**Exercise**.
Please give back only the lines below from the one containing "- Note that" to the one containing "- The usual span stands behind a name", each repeated word for word, both ends included.

**Dataset**.
--- START ---
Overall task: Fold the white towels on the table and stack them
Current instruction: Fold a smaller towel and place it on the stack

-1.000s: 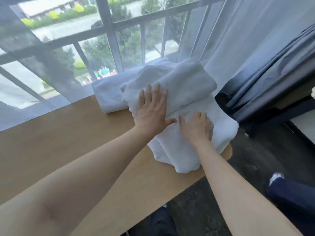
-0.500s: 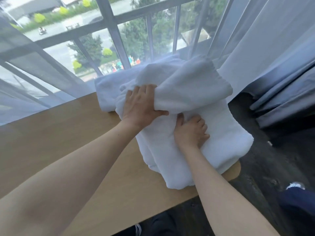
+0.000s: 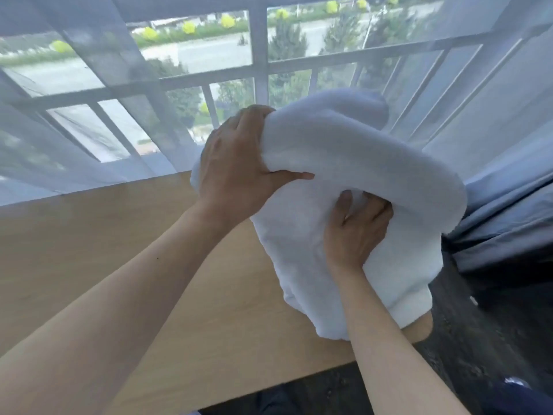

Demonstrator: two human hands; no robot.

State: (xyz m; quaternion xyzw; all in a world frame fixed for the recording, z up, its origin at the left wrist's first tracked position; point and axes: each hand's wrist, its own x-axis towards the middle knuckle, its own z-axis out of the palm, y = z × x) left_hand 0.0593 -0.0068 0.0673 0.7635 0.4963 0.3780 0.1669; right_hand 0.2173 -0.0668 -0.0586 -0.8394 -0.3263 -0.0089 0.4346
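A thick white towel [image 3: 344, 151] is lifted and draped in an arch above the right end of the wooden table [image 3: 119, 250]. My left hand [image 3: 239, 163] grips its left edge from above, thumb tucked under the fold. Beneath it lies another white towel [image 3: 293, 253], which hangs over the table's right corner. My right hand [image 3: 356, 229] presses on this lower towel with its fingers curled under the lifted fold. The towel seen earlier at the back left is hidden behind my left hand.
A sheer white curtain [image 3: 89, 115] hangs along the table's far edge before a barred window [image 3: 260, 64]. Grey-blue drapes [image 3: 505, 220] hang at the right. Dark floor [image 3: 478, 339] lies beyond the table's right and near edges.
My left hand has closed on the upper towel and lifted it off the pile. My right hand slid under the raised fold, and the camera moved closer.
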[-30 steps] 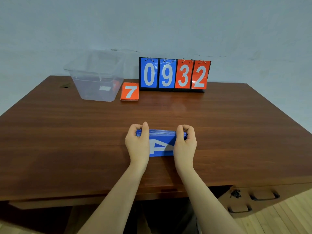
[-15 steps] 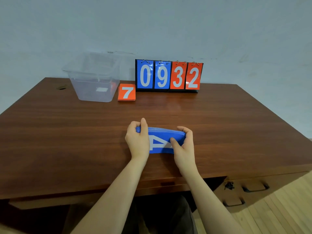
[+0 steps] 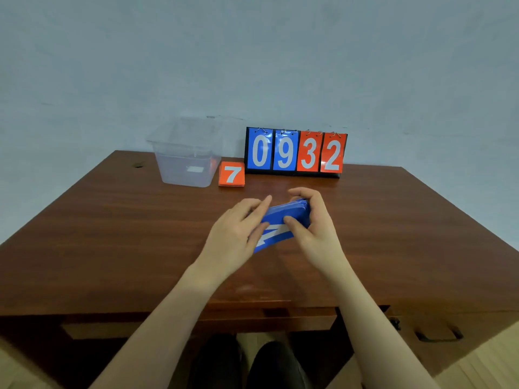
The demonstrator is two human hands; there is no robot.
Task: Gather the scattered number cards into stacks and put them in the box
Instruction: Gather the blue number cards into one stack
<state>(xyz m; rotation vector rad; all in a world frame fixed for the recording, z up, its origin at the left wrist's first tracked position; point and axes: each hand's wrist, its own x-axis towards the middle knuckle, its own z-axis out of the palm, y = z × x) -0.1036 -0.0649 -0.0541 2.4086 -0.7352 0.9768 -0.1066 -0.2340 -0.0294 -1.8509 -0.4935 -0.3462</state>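
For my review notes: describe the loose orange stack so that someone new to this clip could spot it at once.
Start at the upright scoreboard reading 0932 at the far edge of the wooden table. Left of it stands a clear plastic box. The orange stack lies flat between them, showing a white 7; it is the only orange number lying flat.

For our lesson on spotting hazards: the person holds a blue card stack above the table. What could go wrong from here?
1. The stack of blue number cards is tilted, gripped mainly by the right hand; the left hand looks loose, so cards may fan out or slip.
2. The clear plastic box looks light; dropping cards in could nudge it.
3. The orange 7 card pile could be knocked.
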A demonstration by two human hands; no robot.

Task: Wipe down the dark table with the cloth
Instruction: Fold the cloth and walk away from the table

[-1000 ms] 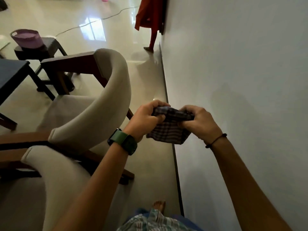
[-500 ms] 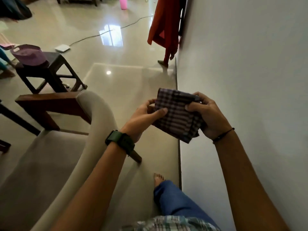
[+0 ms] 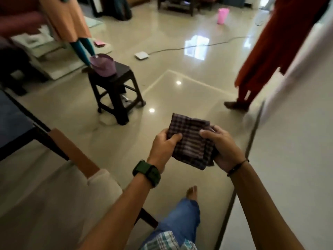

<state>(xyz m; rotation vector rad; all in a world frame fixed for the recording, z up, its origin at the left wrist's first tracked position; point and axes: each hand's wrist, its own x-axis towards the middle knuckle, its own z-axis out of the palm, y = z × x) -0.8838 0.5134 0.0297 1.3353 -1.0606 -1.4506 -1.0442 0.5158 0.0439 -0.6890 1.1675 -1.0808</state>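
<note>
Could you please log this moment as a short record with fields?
cloth: checked cloth, folded, held in the air above the floor
left hand: left hand grips the cloth's left edge
right hand: right hand grips its right side
dark table: dark table at far left, untouched
nearby: purple basin on a dark stool
stage: wiping not yet begun

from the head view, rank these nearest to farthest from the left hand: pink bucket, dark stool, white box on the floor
From the left hand:
1. dark stool, up and to the left of it.
2. white box, on the floor beyond the stool.
3. pink bucket, far back across the room.
</note>
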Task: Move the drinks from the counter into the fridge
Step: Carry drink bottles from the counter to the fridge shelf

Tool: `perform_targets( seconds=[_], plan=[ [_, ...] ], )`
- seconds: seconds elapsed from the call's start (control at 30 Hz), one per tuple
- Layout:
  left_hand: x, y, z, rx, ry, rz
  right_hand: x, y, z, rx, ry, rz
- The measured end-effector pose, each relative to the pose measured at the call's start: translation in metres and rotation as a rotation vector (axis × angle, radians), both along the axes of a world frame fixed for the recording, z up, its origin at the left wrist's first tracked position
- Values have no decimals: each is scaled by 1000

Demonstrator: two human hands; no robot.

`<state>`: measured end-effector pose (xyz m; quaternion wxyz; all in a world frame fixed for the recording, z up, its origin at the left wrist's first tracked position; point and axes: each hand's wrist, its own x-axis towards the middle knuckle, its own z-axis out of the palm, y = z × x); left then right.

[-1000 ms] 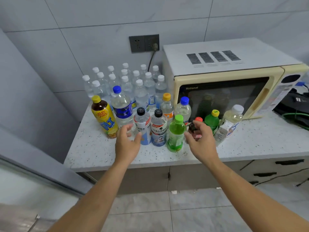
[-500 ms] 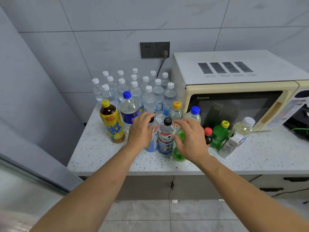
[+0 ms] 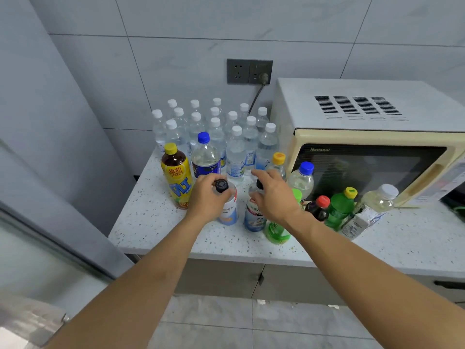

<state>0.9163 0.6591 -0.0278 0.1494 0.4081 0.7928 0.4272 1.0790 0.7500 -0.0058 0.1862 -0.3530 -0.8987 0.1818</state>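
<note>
Head view. Speckled white counter (image 3: 156,222), bearing drinks and a cream microwave (image 3: 372,152) at the right.

Far row: a cluster of clear water bottles (image 3: 236,149) with white caps, standing against the tiled wall below a grey wall socket (image 3: 249,71).

Middle row, left to right: a yellow-labelled tea bottle (image 3: 177,177); a blue-capped bottle with dark blue label (image 3: 205,157); an orange-capped bottle (image 3: 278,163); a second blue-capped bottle (image 3: 302,178).

Near row: two black-capped bottles, both upright on the counter. Left black-capped bottle (image 3: 227,209): the left hand (image 3: 207,197) is wrapped round its neck and shoulder, fingers curled, the cap showing above them. Right black-capped bottle (image 3: 254,215): the right hand (image 3: 275,195) closes over its top, thumb at the near side, fingers curved across the far side.

Right of these: a green bottle (image 3: 276,231), partly hidden under the right wrist; a small dark red-capped bottle (image 3: 318,209); a green yellow-capped bottle (image 3: 339,210); a pale white-capped bottle (image 3: 370,210), leaning.

Left edge: a grey fridge wall (image 3: 50,137).
</note>
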Motion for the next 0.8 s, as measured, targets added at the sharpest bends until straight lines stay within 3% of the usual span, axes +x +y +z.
perform_targets(
  seconds=[0.1,0.23,0.4,0.6,0.8],
  plan=[
    [-6,-9,-9,74,-140,76,-6,-2,-2,-51,6,-59],
    [-5,-21,-12,96,-246,26,-11,-10,-4,-102,14,-87],
    [0,-36,-10,182,-251,38,-12,-20,-2,-83,19,-25],
    [-10,-54,-11,145,-219,48,-19,-34,-10,-110,60,53],
    [-10,-71,-33,136,-274,-5,-14,-49,-43,-363,341,-109]
  ],
)
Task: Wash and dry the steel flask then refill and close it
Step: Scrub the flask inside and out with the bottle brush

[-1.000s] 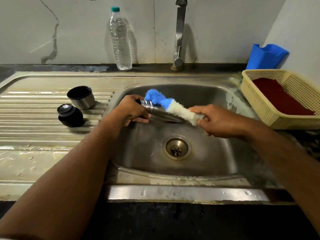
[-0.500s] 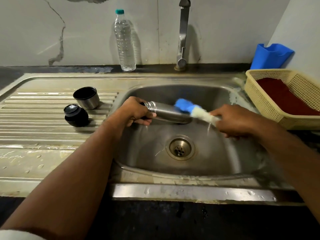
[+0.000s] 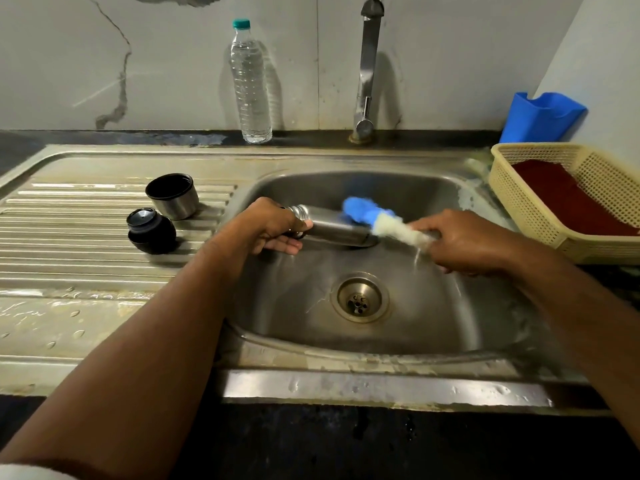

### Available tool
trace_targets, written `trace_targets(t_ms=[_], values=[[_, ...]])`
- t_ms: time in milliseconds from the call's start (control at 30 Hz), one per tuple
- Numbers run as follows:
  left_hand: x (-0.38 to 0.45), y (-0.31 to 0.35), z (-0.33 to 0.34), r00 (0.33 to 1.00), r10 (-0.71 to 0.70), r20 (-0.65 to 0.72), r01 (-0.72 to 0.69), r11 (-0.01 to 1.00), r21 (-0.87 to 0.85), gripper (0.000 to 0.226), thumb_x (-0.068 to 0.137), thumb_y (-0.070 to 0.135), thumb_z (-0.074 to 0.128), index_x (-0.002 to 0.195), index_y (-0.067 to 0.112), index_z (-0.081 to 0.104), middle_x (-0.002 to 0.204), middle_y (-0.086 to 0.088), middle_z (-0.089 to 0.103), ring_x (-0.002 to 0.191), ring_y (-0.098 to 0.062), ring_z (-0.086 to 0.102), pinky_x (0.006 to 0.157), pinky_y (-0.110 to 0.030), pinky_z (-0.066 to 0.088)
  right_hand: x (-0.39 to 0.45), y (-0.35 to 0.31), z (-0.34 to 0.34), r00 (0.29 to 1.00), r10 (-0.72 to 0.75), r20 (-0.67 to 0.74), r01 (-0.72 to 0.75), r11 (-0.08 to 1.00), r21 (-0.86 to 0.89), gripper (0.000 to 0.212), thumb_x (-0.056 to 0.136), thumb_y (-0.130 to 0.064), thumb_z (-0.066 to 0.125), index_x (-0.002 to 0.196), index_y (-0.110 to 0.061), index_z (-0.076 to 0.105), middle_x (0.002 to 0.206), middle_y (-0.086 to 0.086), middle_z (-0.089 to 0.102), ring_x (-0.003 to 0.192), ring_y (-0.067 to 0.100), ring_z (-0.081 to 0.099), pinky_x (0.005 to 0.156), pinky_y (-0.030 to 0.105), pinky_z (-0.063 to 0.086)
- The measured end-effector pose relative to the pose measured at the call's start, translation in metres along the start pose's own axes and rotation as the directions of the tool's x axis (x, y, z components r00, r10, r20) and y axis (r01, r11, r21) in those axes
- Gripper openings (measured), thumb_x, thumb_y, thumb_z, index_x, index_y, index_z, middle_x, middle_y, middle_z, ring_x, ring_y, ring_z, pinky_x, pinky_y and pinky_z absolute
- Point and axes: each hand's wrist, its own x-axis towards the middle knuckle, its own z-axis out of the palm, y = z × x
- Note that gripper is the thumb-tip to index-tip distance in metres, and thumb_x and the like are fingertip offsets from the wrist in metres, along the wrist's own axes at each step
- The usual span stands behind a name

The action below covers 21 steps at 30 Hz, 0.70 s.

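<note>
Steel is what the flask [image 3: 332, 228] is made of, and it is held lying on its side over the sink [image 3: 408, 341], with its open neck to the left. The left hand [image 3: 273, 225] is wrapped round the neck end, fingers curled under it. The right hand [image 3: 460, 242] is closed on the handle of a blue and white brush [image 3: 377, 220], whose blue tip is pressed on the flask's far side.

It is judged that the washing is only partly done. The outside is being scrubbed. Rinsing, drying, filling and closing are not yet done. The cup lid [image 3: 173, 195] and the black stopper [image 3: 150, 230] are set on the draining board to the left. A water bottle [image 3: 251, 84] is stood by the far wall, likely for the refill.

No brand or writing can be read on anything.
</note>
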Motion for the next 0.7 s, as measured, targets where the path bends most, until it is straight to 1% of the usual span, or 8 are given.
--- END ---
**Task output**.
- Note that gripper is the thumb-tip to index-tip distance in metres, and thumb_x and the like are fingertip offsets from the wrist in metres, along the wrist's own axes at each step
- The usual span stands behind a name

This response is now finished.